To put-forth my proposal to change the approach, I need to verify the theory behind it..
As per my understanding incase of approach-2, system is reloading the XML data over and over in memory (incase of usage of multiple variables to load child entities the situation turns worst) and thereby slowing down the transformation process.
Before posting this question here I tested the performance of two XSLTs using timer. First approach takes few milliseconds lesser than approach-2. (I used copy-XML files to test two XSL files to avoid complexity with system cache). But again system cache might play huge confusing role here ..

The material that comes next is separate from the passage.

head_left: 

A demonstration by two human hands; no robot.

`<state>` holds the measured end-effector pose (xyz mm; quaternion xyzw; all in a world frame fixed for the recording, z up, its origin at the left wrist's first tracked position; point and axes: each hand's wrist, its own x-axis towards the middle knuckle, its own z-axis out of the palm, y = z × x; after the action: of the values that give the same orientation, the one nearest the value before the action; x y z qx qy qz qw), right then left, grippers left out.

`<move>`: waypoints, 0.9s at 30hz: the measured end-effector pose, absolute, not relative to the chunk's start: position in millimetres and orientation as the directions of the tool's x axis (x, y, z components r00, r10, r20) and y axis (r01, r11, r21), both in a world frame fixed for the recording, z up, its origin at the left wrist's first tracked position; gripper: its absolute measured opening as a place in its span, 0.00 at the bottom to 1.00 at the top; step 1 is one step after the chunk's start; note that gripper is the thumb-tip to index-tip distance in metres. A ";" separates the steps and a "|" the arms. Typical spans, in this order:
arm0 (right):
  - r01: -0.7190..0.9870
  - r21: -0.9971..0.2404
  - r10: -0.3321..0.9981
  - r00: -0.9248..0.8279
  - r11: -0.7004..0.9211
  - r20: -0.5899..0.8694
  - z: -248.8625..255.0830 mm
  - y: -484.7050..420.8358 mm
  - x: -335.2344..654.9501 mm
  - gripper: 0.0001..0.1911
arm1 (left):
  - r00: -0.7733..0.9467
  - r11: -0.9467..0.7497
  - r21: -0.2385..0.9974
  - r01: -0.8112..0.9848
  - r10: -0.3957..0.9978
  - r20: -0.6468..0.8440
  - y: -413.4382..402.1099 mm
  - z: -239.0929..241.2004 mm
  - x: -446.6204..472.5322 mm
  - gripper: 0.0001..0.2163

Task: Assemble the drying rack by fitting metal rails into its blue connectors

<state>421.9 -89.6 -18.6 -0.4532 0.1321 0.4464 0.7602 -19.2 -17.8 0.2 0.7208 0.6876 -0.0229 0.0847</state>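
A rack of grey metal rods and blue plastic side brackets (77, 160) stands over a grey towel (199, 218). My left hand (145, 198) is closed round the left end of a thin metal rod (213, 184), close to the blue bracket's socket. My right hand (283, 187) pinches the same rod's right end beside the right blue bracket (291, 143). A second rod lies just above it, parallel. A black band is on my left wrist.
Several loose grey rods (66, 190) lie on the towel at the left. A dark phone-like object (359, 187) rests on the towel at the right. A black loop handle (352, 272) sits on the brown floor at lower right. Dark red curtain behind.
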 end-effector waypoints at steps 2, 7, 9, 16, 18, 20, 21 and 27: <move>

Despite of this analysis of mine I still have a question in mind! Do we really need to avoid usage of variables. And as far as my system is concerned, how worthy is it to modify the realtime XSLT files, so as to use 'approach-1'?
OR Is it like XSLT variables are different than other programming languages (Incase if I'm not aware) .. Say for example, XSLT variables don't actually store the data when you do select="." but they kind of point to the data! or something like this..? AND HENCE continue using XSLT variables without hesitation..
What is your suggestion on this?
Quick Info on current system:
Host Programming Language or System: Siebel (C++ is the backend code)
XSLT Processor: Xalan (Unless Saxon is used explicitely)
I agree with the comments made that you need to measure performance with your particular XSLT processor.
But your descriptions or expectations like "approach-2, system is reloading the XML data over and over in memory" seem wrong to me. The XSLT processor builds an input tree of the primary input XML document anyway and I can't imagine that any implementation then with <xsl:variable name="root" select="."/> does anything like loading the document completely again, it would even be wrong, as node identity and generate-id would not work. The variable will simply keep a reference to the document node of the existing input tree.
Of course in your sample where you have a single input document and a single template where the current node is the document anyway the use of the variable you have is superfluous. But there are cases where you need to store the document node of the primary input document, in particular when you deal with multiple documents.